The most recent data are from July, traditionally America’s biggest month for driving. In July 2012, Americans clocked over 258 billion miles behind the wheel, a billion fewer miles than the previous July despite a slightly stronger economy and cheaper gasoline. In fact, you’d need to go back to 2002 to find a July when Americans drove fewer miles than July 2012.

Has America’s long increase in driving turned a corner or just taken a prolonged pause? The answer matters a lot.

They have then gone further and done some modelling of what the graph might look like based on a couple of scenarios:

But what surprised my was just how similar the graph on the numbers is to what we see with the harbour bridge so I decided to do some similar modelling. I looked at the average year on year percentage increase for four different time periods and modelled them out to 2027, 15 years from now.

  • From when we can first get data for the Harbour bridge in 1975 through to when the volumes peaked in 2006
  • From when we can first get data for the Harbour bridge in 1975 through to 2012
  • The last decade from 2002 to 2012
  • Since traffic peaked in 2006 through to 2012

Doing so gave a spooky familiar graph even though they are looking at miles travelled while we are looking at vehicles per day over the bridge. Here is what our result looks like:

As I said they are remarkably similar and just like the post we have to ask ourselves, are we really going to see a return to the old days? Sure there will probably be a bit of a pick up in the future if the economy improves but it seems hard to imagine it will be anything like what we have seen. Especially because the drop off in vehicle numbers preceded the global financial crisis, as it has done all over the developed world and because we know that on this particular route that thousands of people have chosen to use the Northern Busway once that opened. And are likely to continue to as improvements continue in Auckland’s transit systems.

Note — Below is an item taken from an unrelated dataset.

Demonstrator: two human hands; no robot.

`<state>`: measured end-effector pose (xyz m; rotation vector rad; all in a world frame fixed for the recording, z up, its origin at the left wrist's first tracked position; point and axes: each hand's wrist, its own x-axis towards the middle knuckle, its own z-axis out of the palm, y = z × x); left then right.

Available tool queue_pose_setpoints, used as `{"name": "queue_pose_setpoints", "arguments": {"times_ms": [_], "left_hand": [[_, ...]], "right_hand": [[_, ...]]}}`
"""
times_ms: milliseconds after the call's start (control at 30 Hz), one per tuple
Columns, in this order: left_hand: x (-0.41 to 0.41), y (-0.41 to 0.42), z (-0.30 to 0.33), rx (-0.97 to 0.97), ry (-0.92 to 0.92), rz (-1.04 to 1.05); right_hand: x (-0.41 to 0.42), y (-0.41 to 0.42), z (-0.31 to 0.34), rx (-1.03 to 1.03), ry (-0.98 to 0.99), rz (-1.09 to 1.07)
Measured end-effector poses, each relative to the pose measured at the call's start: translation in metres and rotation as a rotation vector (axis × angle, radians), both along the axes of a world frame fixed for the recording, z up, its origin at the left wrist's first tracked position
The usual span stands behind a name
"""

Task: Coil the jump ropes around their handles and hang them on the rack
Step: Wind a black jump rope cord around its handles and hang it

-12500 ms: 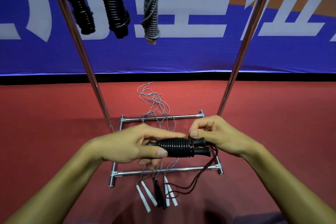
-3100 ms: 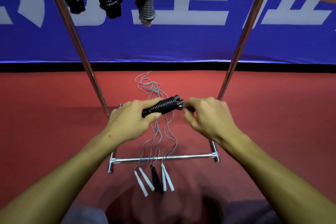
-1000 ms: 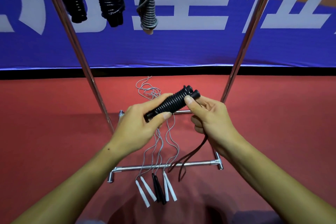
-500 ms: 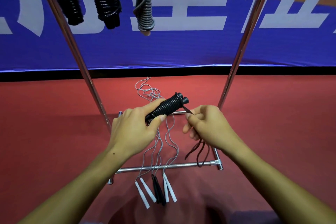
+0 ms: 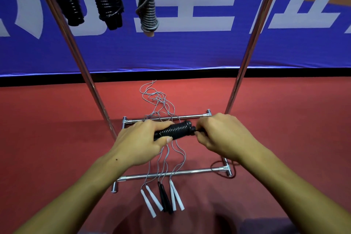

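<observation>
Far left, high in the frame: two black jump ropes coiled tightly round their handles (image 5: 71,2) (image 5: 107,0) hang side by side from above; their attachment lies outside the view. Just right of them hangs one grey coiled jump rope (image 5: 147,4), a pale handle tip showing at its lower end.

The chrome tubular steel rack (image 5: 167,174) stands on the red carpeted floor (image 5: 47,129), its two uprights rising left and right and its near and far base bars lying across the floor.

Left hand (image 5: 139,143): closed round the left end of a black jump rope wound in close turns about its paired handles (image 5: 174,131), thumb on the near side, fingers over the top. The bundle is held nearly level above the rack base, between the two base bars.

On the floor beneath it: loose thin grey cords (image 5: 157,100) run from a tangle beyond the far bar to slim white and black handles (image 5: 163,197) lying just near of the near bar.

Right hand (image 5: 222,137): fingertips pinched at the right end of the held bundle, on the rope there. A loose dark loop of rope (image 5: 215,165) lies at the right end of the near bar.

Far background: blue banner with white lettering (image 5: 190,49).
</observation>
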<state>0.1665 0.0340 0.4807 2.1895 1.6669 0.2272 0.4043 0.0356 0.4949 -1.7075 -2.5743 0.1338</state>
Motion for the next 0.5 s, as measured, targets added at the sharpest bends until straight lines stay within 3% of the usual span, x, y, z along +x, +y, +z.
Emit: {"name": "queue_pose_setpoints", "arguments": {"times_ms": [200,367,500], "left_hand": [[-0.015,0.004,0.007,-0.173,0.018,-0.254],[-0.022,0.004,0.006,-0.496,-0.190,-0.499],[-0.024,0.002,0.014,-0.776,-0.352,-0.560]], "right_hand": [[0.004,0.001,0.009,-0.145,-0.010,0.220],[0.005,0.001,0.009,-0.533,0.265,0.193],[0.011,-0.006,0.021,-0.793,0.485,0.201]]}}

The author of the US post comes to the same conclusion:

It won’t be surprising if an upturn in the economy leads to some increase in driving, especially if gas prices don’t also surge. But it’s harder to imagine that we will switch back to the sizeable increases in VMT that took place almost every year for six decades after World War II. Even if driving continues to increase at the rate of population, this would be a long-term slowdown that should correspond to major changes in transportation policy.

With the important observation that:

While we can’t yet see “the new normal,” it’s a good bet that it won’t be the same as the old normal.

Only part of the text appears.